Biskup Jan Pietraszko, popularny kaznodzieja krakowski, proboszcz akademickiej parafii świętej Anny – jak zapamiętała Krystyna Czajkowska, redaktorka jego książek – odczuwał rodzaj bezradności wobec tajemnicy Wielkiego Piątku. Jednego razu miał powiedzieć, że Wielki Piątek to nie czas na dodatkowe słowa, na objaśnienia. Że jedyne, co człowiek może zrobić – to stanąć pod krzyżem.
Z Jezusem nauczającym można dyskutować. Ale z Jezusem dającym ostateczne świadectwo Miłości – albo się jest, albo się z Nim nie jest. Chrześcijaństwo jest osobistą więzią człowieka z Chrystusem, o czym konsekwentnie przypomina Benedykt XVI, a co jasno zaznaczył w encyklice „Deus Caritas Est”: „U początku bycia chrześcijaninem nie ma decyzji etycznej czy jakiejś wielkiej idei, jest natomiast spotkanie z wydarzeniem, z Osobą, która nadaje życiu nową perspektywę, a tym samym decydujące ukierunkowanie”. I dalej: „Prawdziwą nowością Nowego Testamentu nie są nowe idee, lecz sama postać Chrystusa, który ucieleśnia pojęcia”.
Spotkanie z ucieleśnionym pojęciem Miłości.

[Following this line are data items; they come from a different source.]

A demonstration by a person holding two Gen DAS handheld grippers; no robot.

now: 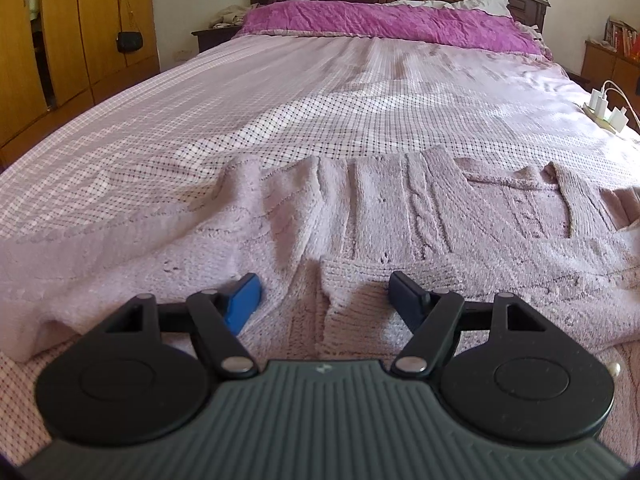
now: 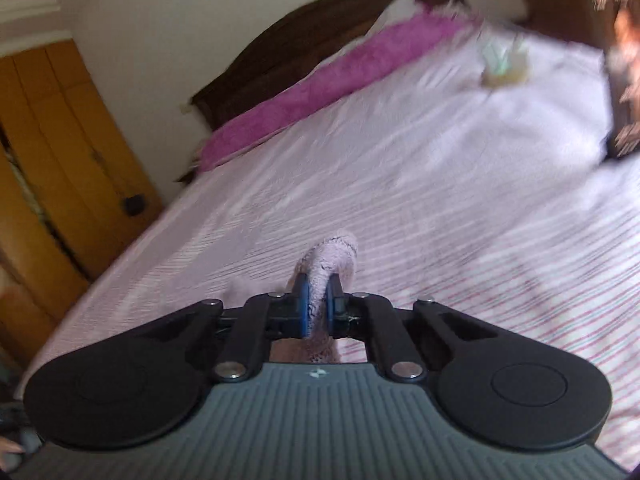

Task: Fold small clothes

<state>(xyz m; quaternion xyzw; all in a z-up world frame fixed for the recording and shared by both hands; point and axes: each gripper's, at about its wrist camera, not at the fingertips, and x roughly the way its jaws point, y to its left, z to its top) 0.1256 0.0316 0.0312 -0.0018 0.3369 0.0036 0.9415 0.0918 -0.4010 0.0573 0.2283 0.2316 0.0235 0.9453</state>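
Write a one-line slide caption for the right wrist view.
Right gripper shut on a fold of pink sweater, above the bed.

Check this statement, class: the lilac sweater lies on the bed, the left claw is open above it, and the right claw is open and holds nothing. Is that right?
One thing is wrong. The right claw is not open: in the right wrist view it is shut on a fold of the lilac sweater. The rest stands: the sweater lies on the bed and the left claw is open above it.
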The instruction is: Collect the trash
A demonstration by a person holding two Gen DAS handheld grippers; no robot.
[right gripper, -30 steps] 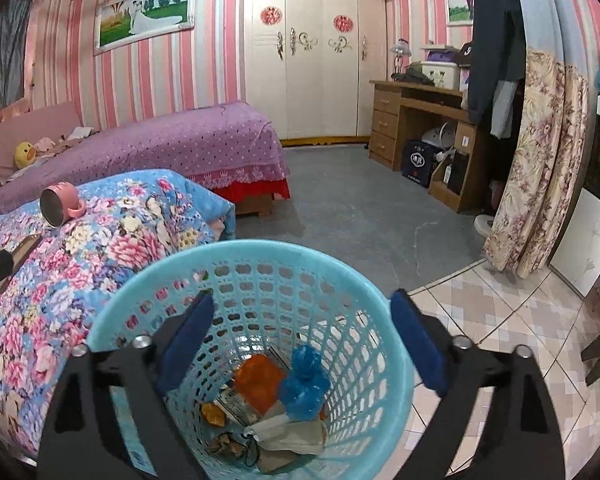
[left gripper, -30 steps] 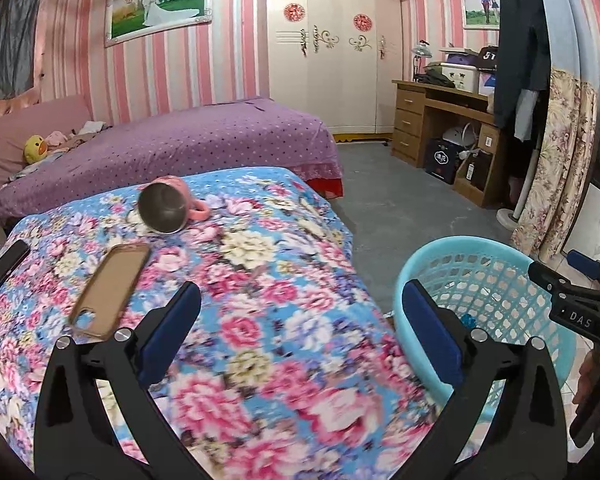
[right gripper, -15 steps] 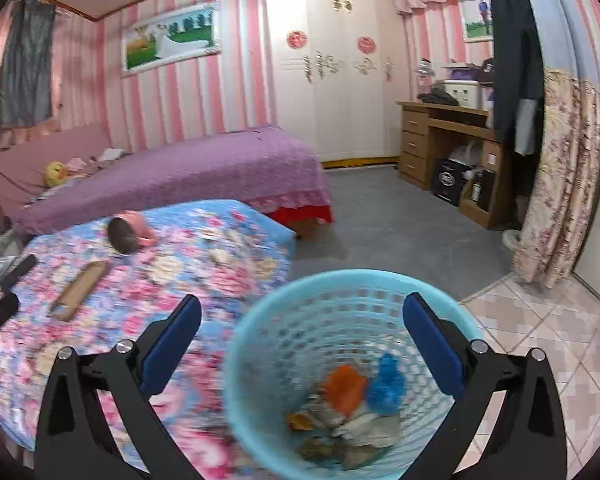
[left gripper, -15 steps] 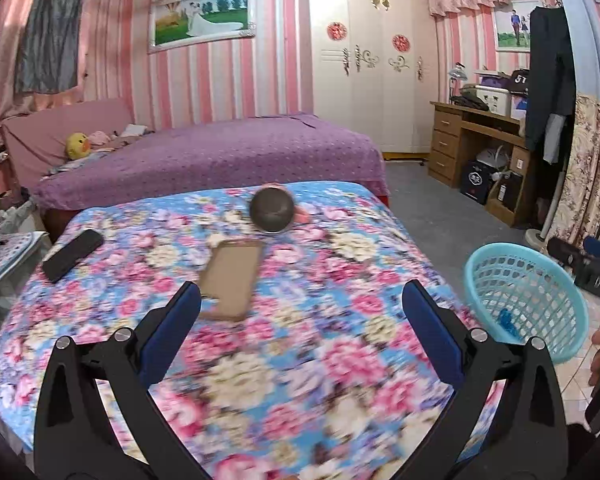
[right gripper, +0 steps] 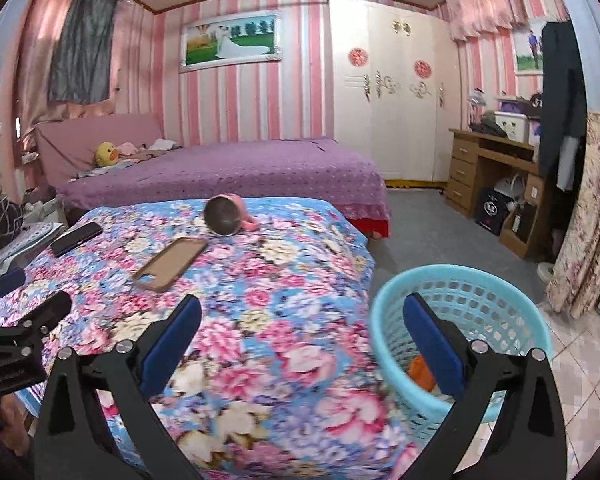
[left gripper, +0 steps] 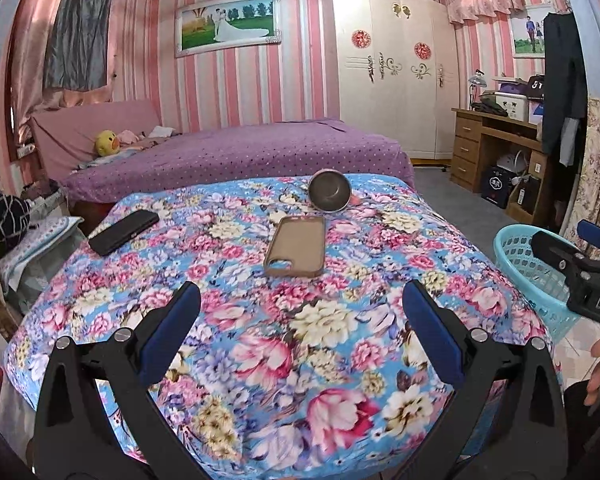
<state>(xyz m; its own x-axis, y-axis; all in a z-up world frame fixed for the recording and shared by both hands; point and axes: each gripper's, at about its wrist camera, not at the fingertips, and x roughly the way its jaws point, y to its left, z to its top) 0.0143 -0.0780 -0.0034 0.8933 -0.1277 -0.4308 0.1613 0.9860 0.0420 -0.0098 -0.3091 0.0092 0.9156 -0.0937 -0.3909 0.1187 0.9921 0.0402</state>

Faktycznie, dziś nie czas na zbędne słowa. Czas na obecność. Na bycie z Jezusem, kiedy Ten pyta retorycznie w ogrodzie oliwnym: „Czyż nie mam pić kielicha, który Mi podał Ojciec?”. Kiedy zostaje pojmany, związany, uderzony w twarz. Kiedy słyszy zaparcie się Piotra, trzykrotne. Kiedy rozmawia z Piłatem i otrzymuje wyrok śmierci. Kiedy zostaje mu założona korona cierniowa i wymierzane są kolejne uderzenia w twarz… Kiedy rozpoczyna się i trwa, i trwa, i trwa – Jego Droga Krzyżowa…
Dziś chrześcijanin może tylko stanąć pod krzyżem. Być obecnym. Ale czy po tym, co zobaczył – od krwawego potu po wodę wypływającą z Jezusowego boku – właśnie stojąc pod krzyżem, będzie jeszcze zdolny do „żywej nadziei”? Czy nie będzie psychicznie udręczony szokującym spektaklem mordowania do tego stopnia, że straci z oczu ów horyzont nadziei? Czy po tym wszystkim może się jeszcze narodzić na nowo do takiej nadziei?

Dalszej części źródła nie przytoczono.